[EXERCISE] Include in the output exactly the lines from the opening of the data through the line containing "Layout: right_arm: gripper", and nothing more.

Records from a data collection

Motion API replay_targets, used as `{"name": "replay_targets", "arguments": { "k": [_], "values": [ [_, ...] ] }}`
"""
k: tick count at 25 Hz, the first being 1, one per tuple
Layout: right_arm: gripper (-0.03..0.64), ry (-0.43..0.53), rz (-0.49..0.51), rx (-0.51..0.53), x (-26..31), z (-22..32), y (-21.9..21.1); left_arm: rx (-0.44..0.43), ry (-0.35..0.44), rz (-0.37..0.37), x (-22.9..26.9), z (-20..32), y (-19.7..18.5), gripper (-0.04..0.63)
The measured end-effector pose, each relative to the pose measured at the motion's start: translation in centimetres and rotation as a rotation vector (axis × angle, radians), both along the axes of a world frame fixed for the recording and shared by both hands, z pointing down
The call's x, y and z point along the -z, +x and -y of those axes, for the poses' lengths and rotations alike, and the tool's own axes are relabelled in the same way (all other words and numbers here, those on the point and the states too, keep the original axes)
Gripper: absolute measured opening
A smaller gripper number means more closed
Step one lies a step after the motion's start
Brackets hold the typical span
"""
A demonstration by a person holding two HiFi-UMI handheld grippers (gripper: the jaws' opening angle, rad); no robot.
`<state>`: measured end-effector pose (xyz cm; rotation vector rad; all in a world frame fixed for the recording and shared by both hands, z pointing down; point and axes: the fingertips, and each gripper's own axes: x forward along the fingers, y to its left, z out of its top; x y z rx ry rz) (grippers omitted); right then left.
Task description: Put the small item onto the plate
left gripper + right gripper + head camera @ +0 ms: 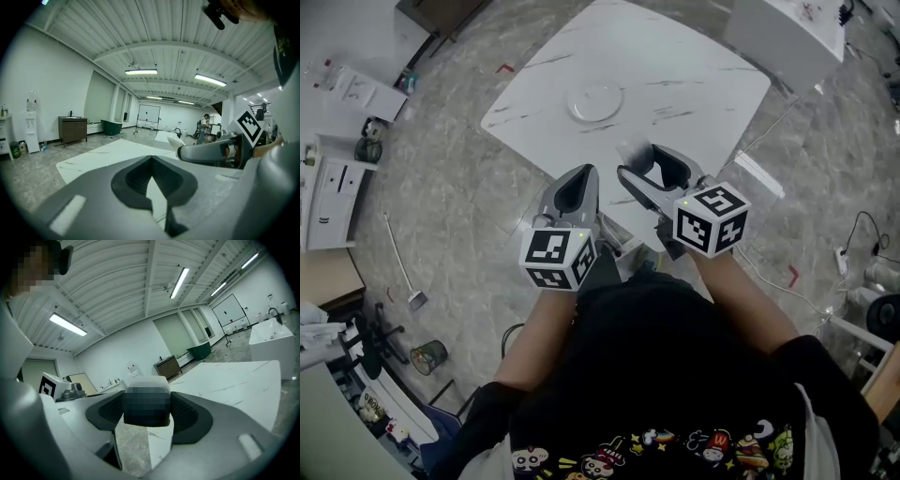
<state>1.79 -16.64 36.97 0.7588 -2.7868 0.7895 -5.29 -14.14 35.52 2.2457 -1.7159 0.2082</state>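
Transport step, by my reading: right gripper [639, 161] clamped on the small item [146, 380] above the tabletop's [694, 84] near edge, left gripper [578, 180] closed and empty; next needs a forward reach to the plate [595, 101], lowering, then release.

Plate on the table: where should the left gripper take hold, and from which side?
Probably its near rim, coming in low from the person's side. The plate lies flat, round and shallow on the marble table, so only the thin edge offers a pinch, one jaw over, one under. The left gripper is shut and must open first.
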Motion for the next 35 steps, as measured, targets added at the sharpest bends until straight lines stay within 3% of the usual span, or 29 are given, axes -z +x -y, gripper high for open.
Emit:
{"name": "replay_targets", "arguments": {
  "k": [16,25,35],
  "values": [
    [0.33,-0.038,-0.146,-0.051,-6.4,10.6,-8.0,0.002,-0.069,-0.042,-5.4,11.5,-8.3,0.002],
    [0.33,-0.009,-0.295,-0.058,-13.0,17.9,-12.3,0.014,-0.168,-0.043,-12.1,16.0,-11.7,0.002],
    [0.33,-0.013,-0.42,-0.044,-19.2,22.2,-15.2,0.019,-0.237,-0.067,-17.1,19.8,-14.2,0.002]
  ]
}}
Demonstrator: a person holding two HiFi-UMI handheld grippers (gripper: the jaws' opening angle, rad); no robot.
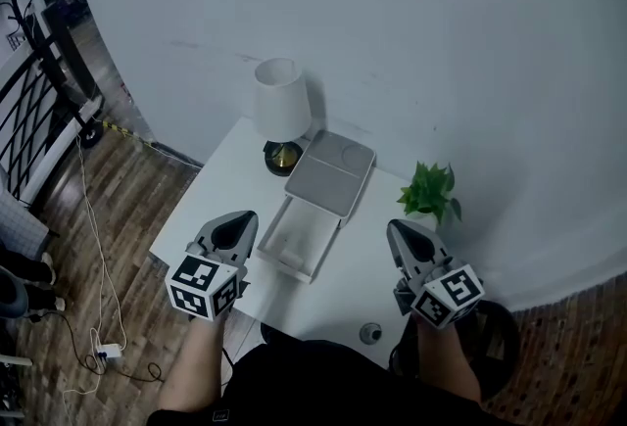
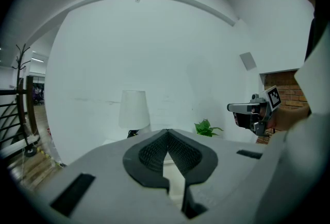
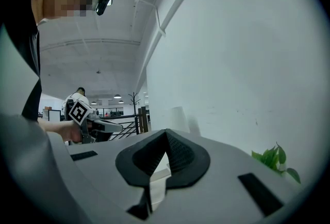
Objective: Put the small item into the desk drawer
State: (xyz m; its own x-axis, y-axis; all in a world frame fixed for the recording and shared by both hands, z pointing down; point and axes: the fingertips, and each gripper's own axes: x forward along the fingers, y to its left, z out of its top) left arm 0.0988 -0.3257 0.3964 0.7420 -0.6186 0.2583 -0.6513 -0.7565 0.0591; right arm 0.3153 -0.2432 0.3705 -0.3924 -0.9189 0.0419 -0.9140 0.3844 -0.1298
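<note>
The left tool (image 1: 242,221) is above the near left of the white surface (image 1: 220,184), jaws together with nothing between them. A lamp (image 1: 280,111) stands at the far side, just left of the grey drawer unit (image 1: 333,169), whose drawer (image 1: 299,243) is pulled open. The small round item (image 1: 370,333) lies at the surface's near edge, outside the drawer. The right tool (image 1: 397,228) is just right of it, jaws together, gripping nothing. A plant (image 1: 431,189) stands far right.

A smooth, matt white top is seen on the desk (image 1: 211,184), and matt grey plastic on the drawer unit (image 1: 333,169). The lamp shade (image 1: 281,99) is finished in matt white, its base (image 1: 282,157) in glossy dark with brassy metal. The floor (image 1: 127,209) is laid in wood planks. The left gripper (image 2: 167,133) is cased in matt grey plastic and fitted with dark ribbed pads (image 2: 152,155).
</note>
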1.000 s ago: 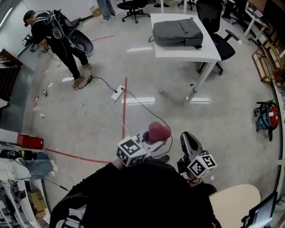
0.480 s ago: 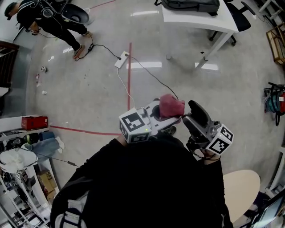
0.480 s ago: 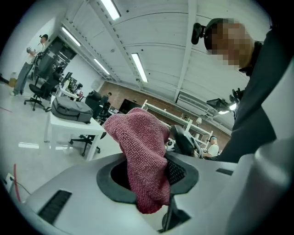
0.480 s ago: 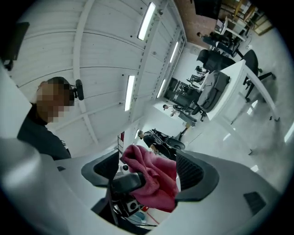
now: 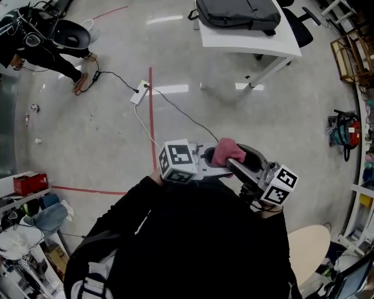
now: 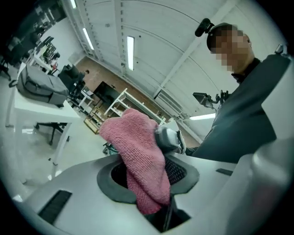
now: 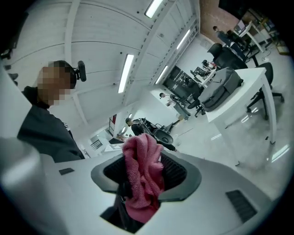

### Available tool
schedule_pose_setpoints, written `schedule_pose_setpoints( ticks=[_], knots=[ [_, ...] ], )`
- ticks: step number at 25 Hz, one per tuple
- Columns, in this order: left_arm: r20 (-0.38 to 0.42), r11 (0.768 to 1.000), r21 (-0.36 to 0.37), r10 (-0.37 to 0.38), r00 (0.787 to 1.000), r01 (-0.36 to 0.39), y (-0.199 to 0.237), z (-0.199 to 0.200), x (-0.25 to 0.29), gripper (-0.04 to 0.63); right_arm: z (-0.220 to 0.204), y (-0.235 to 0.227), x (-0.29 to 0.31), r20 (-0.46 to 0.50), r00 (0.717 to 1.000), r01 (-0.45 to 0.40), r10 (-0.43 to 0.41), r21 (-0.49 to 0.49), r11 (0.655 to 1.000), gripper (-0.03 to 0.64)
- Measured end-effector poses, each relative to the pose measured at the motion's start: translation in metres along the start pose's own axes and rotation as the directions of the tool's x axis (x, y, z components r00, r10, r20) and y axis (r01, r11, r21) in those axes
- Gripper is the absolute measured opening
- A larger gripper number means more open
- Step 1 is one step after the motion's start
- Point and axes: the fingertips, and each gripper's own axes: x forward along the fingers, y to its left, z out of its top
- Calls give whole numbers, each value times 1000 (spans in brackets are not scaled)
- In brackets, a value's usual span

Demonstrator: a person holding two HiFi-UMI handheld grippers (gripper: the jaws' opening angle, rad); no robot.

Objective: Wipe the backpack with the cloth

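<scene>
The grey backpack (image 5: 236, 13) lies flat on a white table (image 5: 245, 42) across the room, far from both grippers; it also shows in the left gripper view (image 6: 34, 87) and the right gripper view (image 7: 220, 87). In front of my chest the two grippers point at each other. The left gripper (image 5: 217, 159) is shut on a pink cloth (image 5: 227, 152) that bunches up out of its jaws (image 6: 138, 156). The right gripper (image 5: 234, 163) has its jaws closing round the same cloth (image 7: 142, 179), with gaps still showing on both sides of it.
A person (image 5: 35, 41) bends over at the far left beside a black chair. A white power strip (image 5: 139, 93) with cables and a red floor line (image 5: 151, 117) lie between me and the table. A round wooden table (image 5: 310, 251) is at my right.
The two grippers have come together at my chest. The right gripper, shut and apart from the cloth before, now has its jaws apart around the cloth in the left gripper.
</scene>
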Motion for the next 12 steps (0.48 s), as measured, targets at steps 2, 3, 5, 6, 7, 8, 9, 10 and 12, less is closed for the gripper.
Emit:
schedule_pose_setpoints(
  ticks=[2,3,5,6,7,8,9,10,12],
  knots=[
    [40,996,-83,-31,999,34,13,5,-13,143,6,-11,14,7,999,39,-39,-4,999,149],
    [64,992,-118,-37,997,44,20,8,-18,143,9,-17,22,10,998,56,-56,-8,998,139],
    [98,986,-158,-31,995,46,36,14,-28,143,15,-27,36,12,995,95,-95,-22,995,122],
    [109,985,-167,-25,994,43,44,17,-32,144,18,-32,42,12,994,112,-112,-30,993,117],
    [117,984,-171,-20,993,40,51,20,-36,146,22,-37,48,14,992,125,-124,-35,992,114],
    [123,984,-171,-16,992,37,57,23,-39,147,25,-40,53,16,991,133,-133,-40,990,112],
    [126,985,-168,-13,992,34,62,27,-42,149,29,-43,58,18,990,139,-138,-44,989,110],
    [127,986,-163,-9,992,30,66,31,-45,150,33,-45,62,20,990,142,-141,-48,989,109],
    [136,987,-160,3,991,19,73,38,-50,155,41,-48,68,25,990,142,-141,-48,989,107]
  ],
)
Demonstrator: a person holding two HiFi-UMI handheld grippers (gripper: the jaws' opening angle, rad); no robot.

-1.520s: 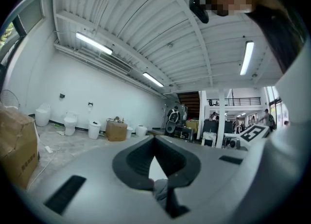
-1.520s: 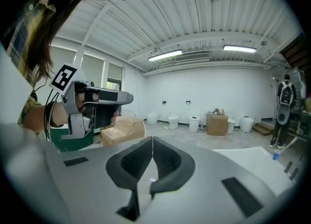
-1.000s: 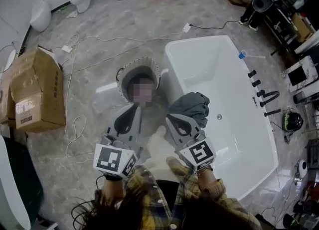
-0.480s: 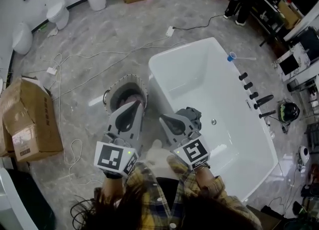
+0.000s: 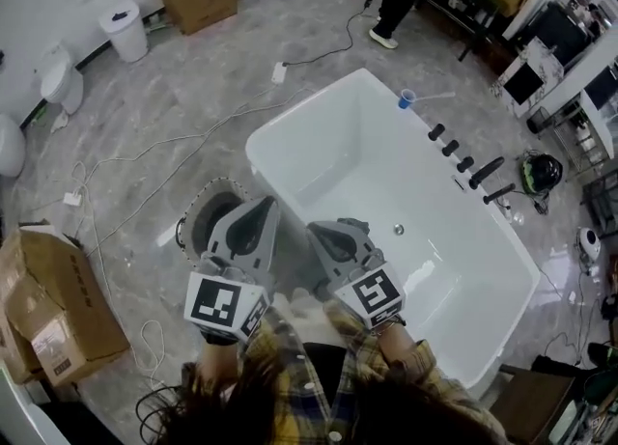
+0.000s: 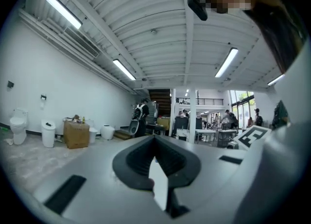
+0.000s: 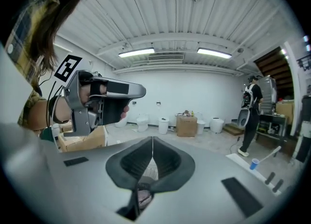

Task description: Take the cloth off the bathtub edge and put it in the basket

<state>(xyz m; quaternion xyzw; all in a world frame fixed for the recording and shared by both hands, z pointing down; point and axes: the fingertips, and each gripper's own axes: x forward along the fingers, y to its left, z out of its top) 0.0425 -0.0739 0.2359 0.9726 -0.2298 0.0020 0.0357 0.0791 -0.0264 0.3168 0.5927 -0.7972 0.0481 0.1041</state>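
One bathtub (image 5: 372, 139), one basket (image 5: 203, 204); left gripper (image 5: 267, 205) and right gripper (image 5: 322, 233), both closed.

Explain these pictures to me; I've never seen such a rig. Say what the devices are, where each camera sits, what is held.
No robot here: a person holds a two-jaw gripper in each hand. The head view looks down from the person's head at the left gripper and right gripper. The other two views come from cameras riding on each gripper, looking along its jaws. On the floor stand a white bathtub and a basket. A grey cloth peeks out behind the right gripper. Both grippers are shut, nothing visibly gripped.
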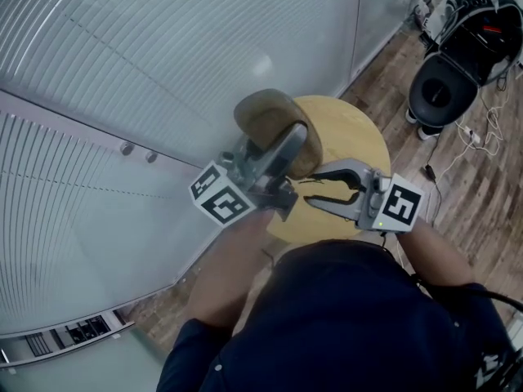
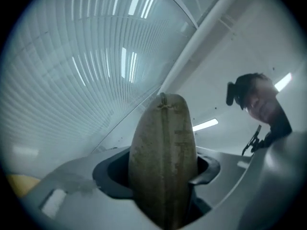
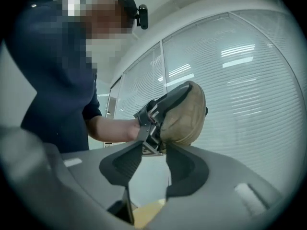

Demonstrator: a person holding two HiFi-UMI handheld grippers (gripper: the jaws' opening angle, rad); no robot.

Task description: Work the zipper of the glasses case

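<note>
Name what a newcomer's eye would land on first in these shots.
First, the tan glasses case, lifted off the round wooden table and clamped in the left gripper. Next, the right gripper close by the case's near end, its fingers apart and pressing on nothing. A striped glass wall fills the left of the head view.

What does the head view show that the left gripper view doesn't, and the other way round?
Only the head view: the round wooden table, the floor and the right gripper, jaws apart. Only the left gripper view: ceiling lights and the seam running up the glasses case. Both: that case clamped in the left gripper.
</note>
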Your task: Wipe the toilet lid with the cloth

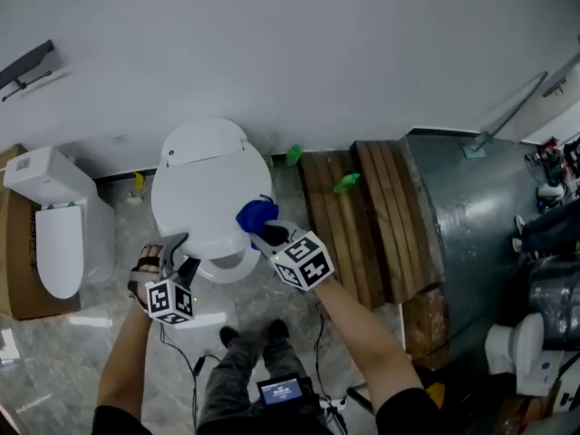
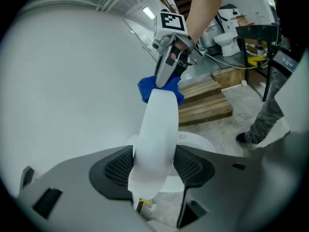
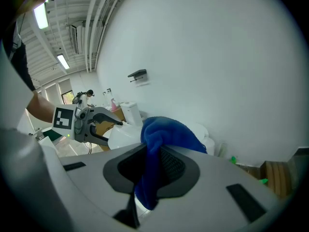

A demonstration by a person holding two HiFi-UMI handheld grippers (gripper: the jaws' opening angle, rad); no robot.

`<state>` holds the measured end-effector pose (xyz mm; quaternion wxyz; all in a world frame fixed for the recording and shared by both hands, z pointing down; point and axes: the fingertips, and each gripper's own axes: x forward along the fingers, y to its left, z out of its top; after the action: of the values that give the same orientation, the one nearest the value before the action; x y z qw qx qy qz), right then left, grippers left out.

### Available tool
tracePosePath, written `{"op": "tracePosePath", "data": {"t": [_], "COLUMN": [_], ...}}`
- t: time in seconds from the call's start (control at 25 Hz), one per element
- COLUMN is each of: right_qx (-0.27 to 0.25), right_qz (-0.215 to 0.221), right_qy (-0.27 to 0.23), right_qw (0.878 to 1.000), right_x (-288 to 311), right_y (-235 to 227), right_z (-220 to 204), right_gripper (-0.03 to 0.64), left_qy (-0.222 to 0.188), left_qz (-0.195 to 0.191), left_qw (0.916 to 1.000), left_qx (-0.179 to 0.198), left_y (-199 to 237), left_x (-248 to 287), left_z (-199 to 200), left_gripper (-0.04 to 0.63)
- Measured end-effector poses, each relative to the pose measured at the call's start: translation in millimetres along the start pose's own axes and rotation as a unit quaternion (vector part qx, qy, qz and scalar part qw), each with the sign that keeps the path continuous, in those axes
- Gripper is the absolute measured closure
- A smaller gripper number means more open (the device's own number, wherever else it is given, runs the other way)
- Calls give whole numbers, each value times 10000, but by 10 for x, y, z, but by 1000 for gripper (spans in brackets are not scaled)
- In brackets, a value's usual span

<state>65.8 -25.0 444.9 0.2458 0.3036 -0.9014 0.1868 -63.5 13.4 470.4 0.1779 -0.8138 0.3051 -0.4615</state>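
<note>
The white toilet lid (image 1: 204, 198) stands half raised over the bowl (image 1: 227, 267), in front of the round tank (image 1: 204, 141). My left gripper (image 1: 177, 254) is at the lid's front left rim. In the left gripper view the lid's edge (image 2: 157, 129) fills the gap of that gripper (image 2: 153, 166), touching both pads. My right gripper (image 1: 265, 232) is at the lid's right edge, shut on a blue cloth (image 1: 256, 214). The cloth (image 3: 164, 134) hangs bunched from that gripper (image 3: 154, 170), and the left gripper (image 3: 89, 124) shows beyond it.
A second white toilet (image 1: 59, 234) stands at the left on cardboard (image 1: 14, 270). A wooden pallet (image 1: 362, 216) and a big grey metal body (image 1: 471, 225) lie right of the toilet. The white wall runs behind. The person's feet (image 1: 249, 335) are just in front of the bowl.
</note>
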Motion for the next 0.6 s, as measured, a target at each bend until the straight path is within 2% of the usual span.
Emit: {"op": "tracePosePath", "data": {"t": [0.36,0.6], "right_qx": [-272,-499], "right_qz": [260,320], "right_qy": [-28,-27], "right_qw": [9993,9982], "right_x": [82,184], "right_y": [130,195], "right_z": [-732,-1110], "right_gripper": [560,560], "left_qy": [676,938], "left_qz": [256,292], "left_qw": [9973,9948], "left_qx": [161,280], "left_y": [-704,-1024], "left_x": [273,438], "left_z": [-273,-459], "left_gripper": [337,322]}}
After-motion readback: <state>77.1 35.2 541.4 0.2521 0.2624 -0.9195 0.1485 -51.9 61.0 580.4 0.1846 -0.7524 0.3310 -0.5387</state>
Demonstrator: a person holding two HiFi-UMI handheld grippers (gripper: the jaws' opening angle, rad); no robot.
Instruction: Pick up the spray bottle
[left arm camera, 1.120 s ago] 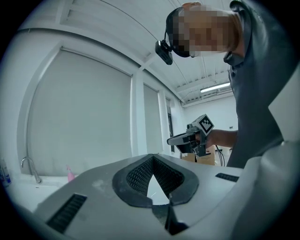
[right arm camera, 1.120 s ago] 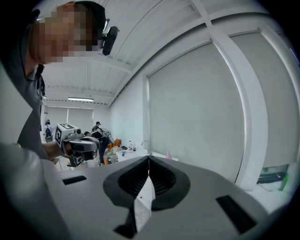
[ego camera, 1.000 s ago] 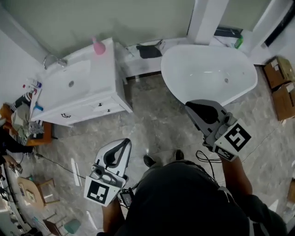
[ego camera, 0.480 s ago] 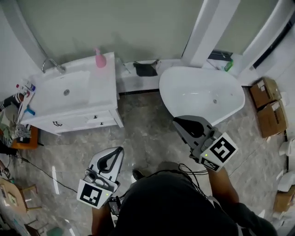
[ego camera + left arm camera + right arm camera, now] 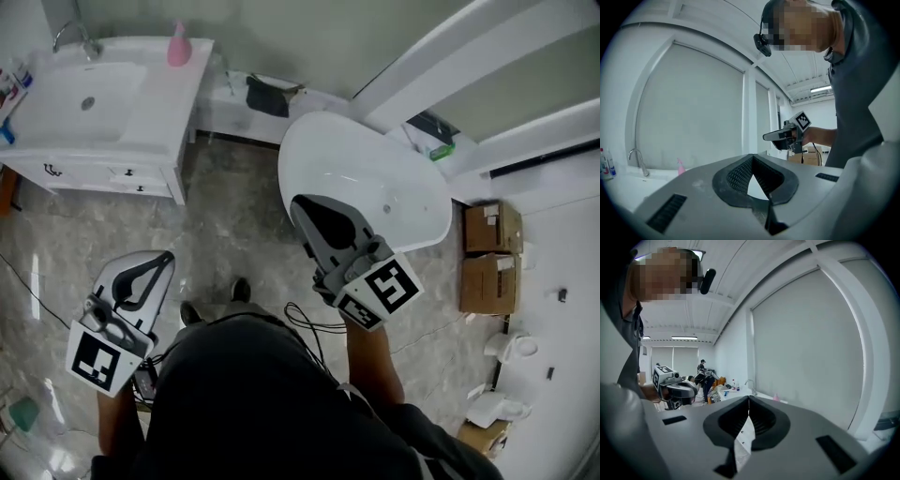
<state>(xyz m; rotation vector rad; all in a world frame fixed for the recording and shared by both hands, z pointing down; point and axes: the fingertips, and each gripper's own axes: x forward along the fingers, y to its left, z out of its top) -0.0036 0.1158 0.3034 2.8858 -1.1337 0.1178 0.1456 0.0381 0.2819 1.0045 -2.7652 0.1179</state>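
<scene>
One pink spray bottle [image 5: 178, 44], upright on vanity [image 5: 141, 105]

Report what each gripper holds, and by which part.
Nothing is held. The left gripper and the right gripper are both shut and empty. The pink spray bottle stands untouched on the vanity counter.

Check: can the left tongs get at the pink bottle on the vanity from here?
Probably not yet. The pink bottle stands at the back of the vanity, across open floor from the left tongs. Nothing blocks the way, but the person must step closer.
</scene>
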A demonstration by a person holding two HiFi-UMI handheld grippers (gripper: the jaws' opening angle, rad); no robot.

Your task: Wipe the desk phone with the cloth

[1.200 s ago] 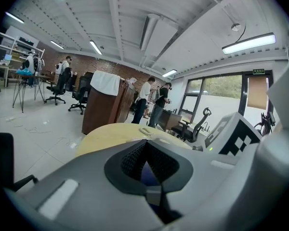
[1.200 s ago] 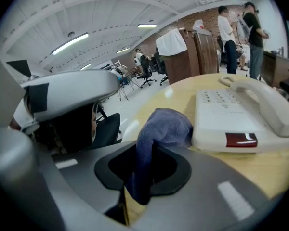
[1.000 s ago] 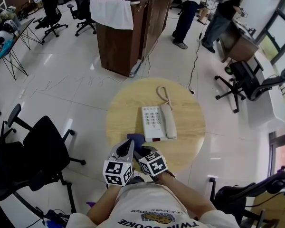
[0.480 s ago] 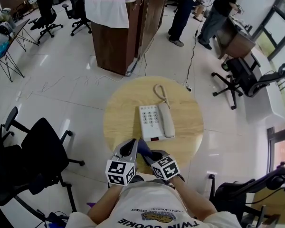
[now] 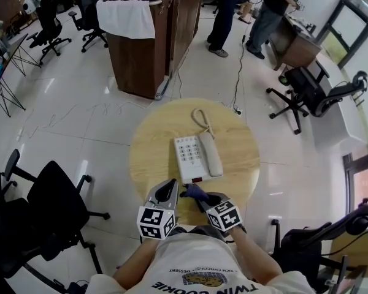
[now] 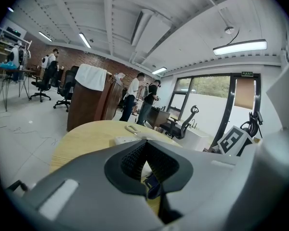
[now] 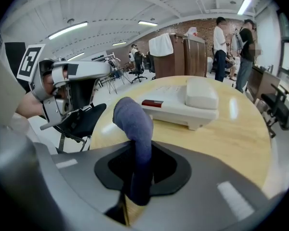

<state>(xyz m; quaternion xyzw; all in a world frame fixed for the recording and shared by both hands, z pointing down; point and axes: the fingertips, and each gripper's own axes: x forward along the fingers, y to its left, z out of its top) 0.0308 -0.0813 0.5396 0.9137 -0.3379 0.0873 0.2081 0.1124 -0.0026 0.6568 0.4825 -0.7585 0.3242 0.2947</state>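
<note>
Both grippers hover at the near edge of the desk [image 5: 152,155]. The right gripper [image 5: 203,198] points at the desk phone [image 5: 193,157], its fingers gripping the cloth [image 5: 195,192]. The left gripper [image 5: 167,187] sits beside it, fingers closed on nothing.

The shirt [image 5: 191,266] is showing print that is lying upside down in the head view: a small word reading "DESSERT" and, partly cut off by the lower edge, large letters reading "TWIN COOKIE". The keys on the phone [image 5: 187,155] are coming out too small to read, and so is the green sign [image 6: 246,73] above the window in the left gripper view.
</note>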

[ANSWER TO THE PROBLEM]
Motion API replay_targets, used as `{"name": "replay_targets", "arguments": { "k": [_], "values": [ [_, ...] ] }}`
"""
k: tick count at 25 Hz, the first being 1, one per tuple
Layout: right_arm: gripper (-0.03..0.64), ry (-0.43..0.53), rz (-0.49..0.51), rx (-0.51..0.53), x (-26..31), z (-22..32), y (-21.9..21.1); left_arm: rx (-0.44..0.43), ry (-0.35..0.44), rz (-0.37..0.37), x (-22.9..26.9), z (-20..32), y (-19.7..18.5), gripper (-0.04..0.63)

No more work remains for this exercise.